Having this first seems like a bad idea. On 64-bit platforms this results in 7 bytes of padding. Maybe it would make sense to bit-pack this into the split_view<_View, _Pattern>*?

176

Why the comment here specifically, but not anywhere else?

190–194

Can you move this directly below the split_view, like we normally do?

201

same for the other one.

Looking great so far, thank you for working on this!

libcxx/include/__ranges/split_view.h
60

Can we omit it?

91

Nit: s/ele/elem/ (or el if you prefer a shorter name).

121

Also I don't think we have to follow the order in the standard, but there it's the last member variable.

201

@philnik We've been doing it this way for many (perhaps all) other views, should we change the others as well?

libcxx/test/std/ranges/range.adaptors/range.split/begin.pass.cpp
152

Question: is it not guaranteed to be 1?

170

I'll just leave a comment here to make sure we don't forget to revisit this test later (I presume it's a TODO).

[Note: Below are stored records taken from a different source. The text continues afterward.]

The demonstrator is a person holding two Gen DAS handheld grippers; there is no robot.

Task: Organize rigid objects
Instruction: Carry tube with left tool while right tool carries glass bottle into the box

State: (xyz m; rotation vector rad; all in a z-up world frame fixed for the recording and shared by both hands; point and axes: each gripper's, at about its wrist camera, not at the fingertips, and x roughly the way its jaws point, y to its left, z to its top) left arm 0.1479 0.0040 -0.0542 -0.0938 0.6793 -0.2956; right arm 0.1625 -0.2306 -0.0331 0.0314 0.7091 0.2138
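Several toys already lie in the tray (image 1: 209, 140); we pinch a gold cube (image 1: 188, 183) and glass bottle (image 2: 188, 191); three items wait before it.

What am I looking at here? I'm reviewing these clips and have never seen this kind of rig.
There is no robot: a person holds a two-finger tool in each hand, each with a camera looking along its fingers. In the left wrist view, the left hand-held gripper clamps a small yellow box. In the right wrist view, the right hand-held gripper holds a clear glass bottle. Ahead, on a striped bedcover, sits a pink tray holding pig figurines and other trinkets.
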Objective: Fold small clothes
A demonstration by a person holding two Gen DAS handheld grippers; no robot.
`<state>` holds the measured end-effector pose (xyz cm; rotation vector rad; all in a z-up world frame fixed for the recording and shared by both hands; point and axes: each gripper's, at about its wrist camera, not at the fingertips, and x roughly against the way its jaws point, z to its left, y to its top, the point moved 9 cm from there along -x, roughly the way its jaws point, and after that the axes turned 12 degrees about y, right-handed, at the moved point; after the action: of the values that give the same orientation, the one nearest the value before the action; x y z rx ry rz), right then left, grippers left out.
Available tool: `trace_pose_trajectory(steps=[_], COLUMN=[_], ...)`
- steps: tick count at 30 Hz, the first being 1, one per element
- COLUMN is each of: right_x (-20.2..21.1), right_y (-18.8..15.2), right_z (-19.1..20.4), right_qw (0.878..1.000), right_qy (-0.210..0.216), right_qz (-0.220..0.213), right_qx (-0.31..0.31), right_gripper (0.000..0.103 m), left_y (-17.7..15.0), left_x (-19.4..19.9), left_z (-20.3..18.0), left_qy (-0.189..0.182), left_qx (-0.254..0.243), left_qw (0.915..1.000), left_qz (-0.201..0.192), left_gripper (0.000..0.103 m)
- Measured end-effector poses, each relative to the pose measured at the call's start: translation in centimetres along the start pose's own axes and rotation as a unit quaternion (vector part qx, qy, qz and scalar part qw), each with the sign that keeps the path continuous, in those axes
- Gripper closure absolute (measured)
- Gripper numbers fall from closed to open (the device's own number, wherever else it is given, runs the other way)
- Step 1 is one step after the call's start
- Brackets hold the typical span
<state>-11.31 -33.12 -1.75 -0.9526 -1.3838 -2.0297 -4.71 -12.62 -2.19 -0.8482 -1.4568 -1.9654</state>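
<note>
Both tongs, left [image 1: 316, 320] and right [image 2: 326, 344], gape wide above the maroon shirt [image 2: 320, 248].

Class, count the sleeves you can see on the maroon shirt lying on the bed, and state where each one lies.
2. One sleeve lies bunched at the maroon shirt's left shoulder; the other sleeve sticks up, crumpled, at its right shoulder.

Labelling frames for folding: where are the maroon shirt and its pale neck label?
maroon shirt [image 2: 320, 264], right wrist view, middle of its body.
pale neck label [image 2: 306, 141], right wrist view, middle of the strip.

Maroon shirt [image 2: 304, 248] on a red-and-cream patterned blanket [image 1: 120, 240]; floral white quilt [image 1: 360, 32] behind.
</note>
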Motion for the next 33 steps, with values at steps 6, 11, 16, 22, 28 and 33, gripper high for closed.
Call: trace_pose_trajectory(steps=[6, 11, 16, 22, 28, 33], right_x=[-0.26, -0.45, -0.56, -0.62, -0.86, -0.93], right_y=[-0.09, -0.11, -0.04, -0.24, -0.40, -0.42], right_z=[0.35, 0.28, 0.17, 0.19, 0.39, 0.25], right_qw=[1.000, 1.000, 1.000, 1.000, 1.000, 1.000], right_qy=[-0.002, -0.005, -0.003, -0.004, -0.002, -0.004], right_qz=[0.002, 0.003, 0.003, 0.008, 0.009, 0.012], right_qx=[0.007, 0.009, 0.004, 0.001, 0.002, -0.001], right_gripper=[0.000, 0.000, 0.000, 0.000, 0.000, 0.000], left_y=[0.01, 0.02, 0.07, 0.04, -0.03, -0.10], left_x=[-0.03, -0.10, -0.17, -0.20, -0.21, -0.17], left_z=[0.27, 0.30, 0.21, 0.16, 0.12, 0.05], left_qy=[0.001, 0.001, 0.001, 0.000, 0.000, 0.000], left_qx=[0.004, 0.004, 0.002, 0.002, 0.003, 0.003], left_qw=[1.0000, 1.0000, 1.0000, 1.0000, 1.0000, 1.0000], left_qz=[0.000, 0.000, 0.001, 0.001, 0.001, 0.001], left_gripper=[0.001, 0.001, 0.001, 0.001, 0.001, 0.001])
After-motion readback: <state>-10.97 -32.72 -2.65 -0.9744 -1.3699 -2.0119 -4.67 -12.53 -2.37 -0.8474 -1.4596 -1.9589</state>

libcxx/test/std/ranges/range.adaptors/range.split/ctor.range.pass.cpp
31

Optional: can counting be refactored out into a base class that is used as a mixin for RangeWithCounting?

libcxx/test/std/ranges/range.adaptors/range.split/end.pass.cpp
40

Nit: can you use a more visible number for splitting, e.g. 0 or -1? 3 doesn't really stand out.

56

Nit: I'm not sure what st stands for, can you consider a more descriptive name?

libcxx/test/std/ranges/range.adaptors/range.split/general.pass.cpp
2

Would it be possible to reuse tests from /range.adaptors/range.lazy.split/general.pass.cpp?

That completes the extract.